We can do better than this, so I've created Toggled. Toggled allows you to specify both values at initialization in order to make it easy to write/read/update your SwiftUI hardcoded values.

struct ToggledExampleView: View {
    @State var isShowingMenu = false
    @State var backgroundColor = Toggled<Color>(values: (on: .red, off: .blue))
    @State var font = Toggled<Font>(values: (on: .title, off: .callout))
    @State var stackBackgroundColor = Toggled<Color>(values: (on: .yellow, off: .green))
    @State var stackPadding = Toggled<CGFloat>(values: (on: 20, off: 0))

    var body: some View {
        ZStack {
            backgroundColor.value(state: isShowingMenu)
                .edgesIgnoringSafeArea(.all)
            VStack {
                Text("Hello from Toggled")

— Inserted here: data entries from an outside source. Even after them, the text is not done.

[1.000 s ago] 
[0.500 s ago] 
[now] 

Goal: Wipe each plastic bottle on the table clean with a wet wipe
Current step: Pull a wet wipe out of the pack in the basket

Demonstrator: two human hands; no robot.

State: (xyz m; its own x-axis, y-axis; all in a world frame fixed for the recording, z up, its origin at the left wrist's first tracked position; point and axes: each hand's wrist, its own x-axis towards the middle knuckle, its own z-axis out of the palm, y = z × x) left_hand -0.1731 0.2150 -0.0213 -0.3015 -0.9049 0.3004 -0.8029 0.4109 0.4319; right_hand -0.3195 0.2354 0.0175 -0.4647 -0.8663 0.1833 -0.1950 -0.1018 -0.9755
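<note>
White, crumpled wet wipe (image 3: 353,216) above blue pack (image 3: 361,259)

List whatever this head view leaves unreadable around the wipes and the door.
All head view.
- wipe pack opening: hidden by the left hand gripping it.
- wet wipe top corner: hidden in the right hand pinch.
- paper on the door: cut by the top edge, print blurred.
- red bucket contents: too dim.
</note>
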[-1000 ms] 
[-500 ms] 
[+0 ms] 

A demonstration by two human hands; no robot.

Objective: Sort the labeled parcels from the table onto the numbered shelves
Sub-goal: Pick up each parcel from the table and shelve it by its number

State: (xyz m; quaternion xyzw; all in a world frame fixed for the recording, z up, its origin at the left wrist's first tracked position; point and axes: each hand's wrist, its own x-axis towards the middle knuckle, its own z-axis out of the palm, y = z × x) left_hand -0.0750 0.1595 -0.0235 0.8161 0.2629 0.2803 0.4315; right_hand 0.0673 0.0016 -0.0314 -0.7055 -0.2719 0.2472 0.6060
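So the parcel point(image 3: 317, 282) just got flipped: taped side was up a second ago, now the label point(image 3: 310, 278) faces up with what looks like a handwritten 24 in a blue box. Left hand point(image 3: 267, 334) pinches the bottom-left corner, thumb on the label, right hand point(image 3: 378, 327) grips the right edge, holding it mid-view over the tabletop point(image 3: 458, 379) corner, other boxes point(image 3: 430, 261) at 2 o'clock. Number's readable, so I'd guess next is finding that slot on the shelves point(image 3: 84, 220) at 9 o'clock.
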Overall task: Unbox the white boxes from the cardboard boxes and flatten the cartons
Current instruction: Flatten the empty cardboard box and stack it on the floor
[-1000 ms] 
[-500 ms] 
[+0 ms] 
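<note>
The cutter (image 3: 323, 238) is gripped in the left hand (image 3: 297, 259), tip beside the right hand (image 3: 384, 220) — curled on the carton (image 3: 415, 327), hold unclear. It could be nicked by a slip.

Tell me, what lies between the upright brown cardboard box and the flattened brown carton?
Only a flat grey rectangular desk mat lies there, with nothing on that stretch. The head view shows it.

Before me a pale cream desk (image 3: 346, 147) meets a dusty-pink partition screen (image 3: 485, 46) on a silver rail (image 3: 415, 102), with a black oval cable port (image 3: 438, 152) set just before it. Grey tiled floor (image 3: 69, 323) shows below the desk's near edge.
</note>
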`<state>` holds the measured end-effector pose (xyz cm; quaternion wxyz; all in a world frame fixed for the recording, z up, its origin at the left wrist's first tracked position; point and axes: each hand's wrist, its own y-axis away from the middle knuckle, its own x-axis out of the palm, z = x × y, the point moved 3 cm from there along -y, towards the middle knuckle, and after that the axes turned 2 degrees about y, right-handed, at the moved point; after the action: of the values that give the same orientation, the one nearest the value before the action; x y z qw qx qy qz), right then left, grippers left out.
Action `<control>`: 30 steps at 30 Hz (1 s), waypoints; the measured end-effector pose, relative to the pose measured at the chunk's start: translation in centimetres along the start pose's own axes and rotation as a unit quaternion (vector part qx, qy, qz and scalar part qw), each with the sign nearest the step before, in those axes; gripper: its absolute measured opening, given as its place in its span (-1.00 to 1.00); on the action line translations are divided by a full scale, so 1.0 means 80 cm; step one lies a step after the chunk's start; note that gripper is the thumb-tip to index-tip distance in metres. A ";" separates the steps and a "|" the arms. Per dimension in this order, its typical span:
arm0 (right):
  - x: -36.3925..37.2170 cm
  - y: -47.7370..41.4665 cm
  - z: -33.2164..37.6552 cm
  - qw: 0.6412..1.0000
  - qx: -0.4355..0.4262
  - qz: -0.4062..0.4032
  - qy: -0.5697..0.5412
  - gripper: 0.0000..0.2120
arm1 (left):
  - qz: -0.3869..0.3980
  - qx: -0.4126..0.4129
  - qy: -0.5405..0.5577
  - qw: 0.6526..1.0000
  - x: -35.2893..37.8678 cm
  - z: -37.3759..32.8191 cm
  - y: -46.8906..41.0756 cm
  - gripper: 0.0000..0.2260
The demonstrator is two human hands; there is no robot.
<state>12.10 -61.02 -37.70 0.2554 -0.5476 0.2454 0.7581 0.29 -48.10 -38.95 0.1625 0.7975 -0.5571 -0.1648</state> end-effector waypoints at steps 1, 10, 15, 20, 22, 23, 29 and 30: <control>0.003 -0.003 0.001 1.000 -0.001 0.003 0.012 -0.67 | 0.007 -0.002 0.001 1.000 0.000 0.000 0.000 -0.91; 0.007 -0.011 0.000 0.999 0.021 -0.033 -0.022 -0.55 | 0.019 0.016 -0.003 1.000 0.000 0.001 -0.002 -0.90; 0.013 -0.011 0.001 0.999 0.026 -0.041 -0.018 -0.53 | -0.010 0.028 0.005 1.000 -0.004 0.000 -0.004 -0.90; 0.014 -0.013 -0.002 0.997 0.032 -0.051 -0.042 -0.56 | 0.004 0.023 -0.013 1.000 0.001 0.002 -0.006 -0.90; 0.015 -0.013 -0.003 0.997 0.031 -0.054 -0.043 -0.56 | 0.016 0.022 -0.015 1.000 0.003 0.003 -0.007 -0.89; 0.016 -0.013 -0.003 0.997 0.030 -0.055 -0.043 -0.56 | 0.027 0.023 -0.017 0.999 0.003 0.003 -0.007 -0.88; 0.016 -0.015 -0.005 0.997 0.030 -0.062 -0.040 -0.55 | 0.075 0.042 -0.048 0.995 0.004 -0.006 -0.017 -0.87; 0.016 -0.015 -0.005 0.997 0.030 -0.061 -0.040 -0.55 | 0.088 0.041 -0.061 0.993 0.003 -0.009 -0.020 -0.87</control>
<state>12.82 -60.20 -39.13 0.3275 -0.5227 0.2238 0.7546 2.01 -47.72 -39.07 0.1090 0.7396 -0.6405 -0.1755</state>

                    .fixedSize()
                    .font(font.value(state: isShowingMenu))
                Button(action: {
                    withAnimation {
                        isShowingMenu.toggle()
                    }
                }, label: {
                    Text("Toggle Me")
                })
            }
            .padding(stackPadding.value(state: isShowingMenu))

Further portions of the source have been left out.